> **DATA RECORDS**
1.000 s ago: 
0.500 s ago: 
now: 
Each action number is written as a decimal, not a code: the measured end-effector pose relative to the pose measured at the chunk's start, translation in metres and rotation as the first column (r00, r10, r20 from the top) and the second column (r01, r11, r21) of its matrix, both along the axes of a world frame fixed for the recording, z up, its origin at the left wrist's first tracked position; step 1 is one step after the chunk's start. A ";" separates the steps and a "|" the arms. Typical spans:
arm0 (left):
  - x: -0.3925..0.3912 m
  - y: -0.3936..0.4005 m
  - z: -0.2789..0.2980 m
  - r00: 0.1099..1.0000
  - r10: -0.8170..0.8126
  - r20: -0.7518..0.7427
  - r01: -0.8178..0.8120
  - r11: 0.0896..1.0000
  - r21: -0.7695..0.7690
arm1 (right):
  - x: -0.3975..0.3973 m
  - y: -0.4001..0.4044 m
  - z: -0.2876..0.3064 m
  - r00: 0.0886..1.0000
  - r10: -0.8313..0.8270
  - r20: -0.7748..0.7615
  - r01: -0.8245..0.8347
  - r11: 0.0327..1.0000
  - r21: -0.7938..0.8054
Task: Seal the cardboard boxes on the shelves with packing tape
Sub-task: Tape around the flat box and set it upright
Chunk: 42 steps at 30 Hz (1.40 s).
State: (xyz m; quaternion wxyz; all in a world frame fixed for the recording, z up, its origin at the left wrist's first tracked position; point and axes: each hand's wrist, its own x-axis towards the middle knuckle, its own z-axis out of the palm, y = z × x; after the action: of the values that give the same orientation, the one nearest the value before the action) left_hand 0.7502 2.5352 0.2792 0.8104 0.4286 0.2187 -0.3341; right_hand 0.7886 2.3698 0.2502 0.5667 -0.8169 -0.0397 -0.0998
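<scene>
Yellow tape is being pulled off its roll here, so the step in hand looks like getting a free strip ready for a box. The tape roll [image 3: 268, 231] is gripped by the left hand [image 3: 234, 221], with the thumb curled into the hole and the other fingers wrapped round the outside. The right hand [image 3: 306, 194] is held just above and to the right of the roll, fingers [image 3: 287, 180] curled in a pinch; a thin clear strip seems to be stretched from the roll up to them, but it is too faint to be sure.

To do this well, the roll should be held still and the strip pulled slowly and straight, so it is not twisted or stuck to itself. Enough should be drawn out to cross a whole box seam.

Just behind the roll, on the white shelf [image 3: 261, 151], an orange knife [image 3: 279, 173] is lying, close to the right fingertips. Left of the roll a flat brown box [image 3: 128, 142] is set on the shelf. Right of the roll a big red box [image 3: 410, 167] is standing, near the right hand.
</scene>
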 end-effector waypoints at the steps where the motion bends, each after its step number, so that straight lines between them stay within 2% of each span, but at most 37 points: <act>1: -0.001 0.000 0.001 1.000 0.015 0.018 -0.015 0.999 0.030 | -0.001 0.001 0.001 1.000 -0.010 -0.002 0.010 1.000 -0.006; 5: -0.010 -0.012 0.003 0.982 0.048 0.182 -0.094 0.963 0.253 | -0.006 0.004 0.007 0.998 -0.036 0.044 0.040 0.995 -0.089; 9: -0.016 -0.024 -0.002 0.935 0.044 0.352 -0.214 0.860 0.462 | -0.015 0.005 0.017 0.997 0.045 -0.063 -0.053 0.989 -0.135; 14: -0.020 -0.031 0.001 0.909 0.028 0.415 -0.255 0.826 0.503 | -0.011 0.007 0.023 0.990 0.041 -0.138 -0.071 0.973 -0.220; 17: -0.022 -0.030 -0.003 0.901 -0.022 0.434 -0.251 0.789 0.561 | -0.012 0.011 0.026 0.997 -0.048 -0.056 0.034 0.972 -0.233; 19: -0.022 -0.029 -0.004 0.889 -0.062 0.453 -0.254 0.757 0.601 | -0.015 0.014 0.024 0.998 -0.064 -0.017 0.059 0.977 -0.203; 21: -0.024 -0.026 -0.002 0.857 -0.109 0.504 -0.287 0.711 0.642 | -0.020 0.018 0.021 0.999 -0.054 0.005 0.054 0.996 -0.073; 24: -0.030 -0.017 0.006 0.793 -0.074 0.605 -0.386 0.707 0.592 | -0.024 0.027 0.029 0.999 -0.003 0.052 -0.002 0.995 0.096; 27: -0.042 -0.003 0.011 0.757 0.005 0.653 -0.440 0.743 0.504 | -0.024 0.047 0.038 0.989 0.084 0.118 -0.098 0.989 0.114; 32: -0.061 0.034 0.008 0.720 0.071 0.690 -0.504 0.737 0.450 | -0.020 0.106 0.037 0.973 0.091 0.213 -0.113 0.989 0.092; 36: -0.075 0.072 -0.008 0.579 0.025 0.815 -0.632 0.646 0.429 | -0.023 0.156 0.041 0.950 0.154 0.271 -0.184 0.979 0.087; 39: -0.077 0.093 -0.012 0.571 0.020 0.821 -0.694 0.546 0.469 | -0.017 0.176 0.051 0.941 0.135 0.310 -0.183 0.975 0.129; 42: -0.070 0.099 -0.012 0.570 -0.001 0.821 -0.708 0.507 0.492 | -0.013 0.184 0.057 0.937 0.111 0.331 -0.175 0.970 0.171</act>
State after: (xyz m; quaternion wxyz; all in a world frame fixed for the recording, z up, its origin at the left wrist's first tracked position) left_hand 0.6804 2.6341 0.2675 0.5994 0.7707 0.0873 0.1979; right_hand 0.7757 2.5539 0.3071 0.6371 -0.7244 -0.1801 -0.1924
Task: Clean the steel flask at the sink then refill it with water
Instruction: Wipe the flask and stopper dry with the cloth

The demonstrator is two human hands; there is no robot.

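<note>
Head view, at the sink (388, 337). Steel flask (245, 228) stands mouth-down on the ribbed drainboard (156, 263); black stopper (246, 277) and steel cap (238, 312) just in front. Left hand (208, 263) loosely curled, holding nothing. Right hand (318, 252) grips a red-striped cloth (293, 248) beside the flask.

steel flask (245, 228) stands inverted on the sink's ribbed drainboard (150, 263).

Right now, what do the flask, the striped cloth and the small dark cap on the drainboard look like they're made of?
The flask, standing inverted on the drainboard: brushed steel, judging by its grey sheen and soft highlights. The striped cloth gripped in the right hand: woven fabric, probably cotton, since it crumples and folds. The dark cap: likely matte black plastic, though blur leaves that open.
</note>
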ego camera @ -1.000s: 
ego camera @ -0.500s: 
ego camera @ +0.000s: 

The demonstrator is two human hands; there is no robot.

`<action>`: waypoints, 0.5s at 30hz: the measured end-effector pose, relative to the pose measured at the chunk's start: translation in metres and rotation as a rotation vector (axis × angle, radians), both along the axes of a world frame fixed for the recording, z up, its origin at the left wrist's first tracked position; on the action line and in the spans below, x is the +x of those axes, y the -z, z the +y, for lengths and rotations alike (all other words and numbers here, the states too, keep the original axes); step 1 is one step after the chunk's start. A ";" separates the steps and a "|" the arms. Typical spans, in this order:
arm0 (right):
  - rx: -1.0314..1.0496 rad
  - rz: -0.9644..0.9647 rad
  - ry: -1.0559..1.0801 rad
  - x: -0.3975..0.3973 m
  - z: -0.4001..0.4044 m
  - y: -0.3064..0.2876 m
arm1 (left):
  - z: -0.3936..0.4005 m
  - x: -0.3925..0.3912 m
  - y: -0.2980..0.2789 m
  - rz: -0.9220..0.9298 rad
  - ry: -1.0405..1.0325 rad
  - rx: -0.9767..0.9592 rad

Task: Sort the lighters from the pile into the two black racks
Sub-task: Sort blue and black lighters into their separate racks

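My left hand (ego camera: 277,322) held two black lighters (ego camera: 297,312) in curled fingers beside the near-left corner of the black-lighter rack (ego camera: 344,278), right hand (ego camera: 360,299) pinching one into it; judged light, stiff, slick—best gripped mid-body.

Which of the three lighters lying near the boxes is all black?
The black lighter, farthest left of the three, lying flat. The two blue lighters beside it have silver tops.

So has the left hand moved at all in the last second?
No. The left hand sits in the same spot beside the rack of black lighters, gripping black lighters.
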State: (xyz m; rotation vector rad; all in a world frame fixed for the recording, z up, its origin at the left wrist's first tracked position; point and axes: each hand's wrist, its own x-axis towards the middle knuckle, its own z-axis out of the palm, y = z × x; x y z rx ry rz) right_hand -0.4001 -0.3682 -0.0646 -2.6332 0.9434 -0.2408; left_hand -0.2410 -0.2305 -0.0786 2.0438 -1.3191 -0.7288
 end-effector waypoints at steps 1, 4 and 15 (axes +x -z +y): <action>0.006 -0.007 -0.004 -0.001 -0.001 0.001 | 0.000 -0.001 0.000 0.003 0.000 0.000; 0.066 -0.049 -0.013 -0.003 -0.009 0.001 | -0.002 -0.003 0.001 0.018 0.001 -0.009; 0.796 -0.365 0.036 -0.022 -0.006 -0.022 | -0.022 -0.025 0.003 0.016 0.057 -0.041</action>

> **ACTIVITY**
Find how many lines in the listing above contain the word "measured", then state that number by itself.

> **SOLUTION TO THE EXERCISE**
2